Your answer must be the full listing below, repeated exactly, with no pictures in it.
------ Input data
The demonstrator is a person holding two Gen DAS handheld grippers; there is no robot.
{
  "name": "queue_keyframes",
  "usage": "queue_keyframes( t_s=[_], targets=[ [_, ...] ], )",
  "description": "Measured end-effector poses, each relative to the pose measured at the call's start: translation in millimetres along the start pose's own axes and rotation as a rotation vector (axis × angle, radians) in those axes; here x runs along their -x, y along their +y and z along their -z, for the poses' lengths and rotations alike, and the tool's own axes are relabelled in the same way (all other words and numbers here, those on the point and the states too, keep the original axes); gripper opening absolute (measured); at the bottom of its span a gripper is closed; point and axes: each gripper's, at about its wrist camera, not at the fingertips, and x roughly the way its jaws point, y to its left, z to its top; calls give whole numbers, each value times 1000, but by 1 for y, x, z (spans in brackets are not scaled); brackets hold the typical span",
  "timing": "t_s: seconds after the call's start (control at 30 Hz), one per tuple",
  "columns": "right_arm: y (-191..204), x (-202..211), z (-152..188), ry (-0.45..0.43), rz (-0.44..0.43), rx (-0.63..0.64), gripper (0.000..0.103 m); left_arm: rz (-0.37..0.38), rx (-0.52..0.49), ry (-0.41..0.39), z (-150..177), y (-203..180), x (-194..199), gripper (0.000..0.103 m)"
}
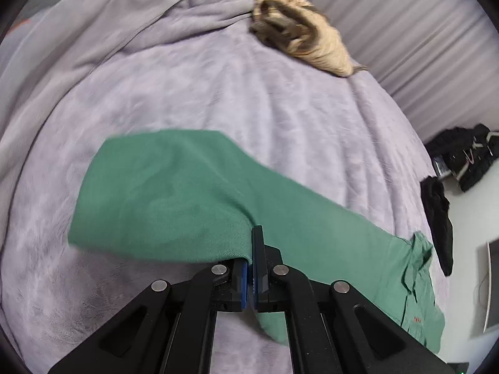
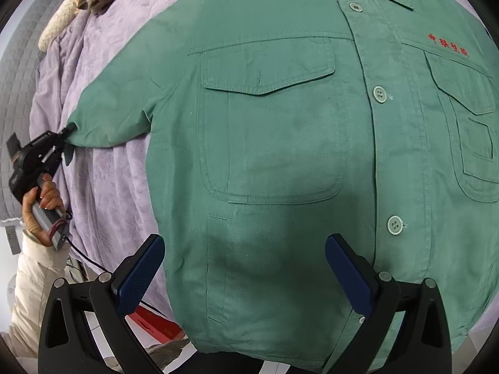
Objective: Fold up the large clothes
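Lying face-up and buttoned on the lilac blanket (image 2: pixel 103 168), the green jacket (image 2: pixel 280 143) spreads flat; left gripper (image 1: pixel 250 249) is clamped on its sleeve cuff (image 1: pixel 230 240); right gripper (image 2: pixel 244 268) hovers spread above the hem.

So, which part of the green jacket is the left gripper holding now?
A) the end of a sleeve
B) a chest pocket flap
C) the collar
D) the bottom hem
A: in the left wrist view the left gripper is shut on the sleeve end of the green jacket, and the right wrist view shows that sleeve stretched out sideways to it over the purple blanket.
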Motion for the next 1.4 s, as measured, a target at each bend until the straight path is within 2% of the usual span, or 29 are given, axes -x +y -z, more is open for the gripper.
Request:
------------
• [Answer]:
The demonstrator is a person holding two Gen DAS handheld grippers; there is no robot.
{
  "name": "queue_keyframes",
  "usage": "queue_keyframes( t_s=[_], targets=[ [_, ...] ], )",
  "description": "Measured end-effector poses, each relative to the pose measured at the call's start: translation in millimetres along the start pose's own axes and rotation as a rotation vector (axis × angle, radians) in those axes; here x runs along their -x, y along their +y and z along their -z, for the poses' lengths and rotations alike, and the tool's own axes are relabelled in the same way (all other words and numbers here, those on the point and the states too, keep the original axes); gripper opening absolute (measured); at the bottom of its span a gripper is closed; point and axes: each gripper's, at about its wrist camera, not at the fingertips, and x roughly the way its jaws point, y to its left, z to its top; calls give whole numbers, each value times 1000, but by 1 for y, x, z (spans in brackets are not scaled); brackets hold the typical span",
  "timing": "t_s: seconds after the call's start (control at 30 Hz), one per tuple",
  "columns": "right_arm: y (-191..204), x (-202..211), z (-152..188), ry (-0.45..0.43), rz (-0.44..0.43), rx (-0.63..0.64), gripper (0.000..0.103 m); left_arm: rz (-0.37..0.38), rx (-0.52..0.49), ry (-0.41..0.39), z (-150..177), y (-203..180), x (-194..199), gripper (0.000..0.103 m)"
}
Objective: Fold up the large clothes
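Lying face-up and buttoned on the lilac blanket (image 2: pixel 103 168), the green jacket (image 2: pixel 280 143) spreads flat; left gripper (image 1: pixel 250 249) is clamped on its sleeve cuff (image 1: pixel 230 240); right gripper (image 2: pixel 244 268) hovers spread above the hem.

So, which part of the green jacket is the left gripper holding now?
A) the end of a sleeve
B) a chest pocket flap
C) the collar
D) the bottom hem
A: in the left wrist view the left gripper is shut on the sleeve end of the green jacket, and the right wrist view shows that sleeve stretched out sideways to it over the purple blanket.
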Motion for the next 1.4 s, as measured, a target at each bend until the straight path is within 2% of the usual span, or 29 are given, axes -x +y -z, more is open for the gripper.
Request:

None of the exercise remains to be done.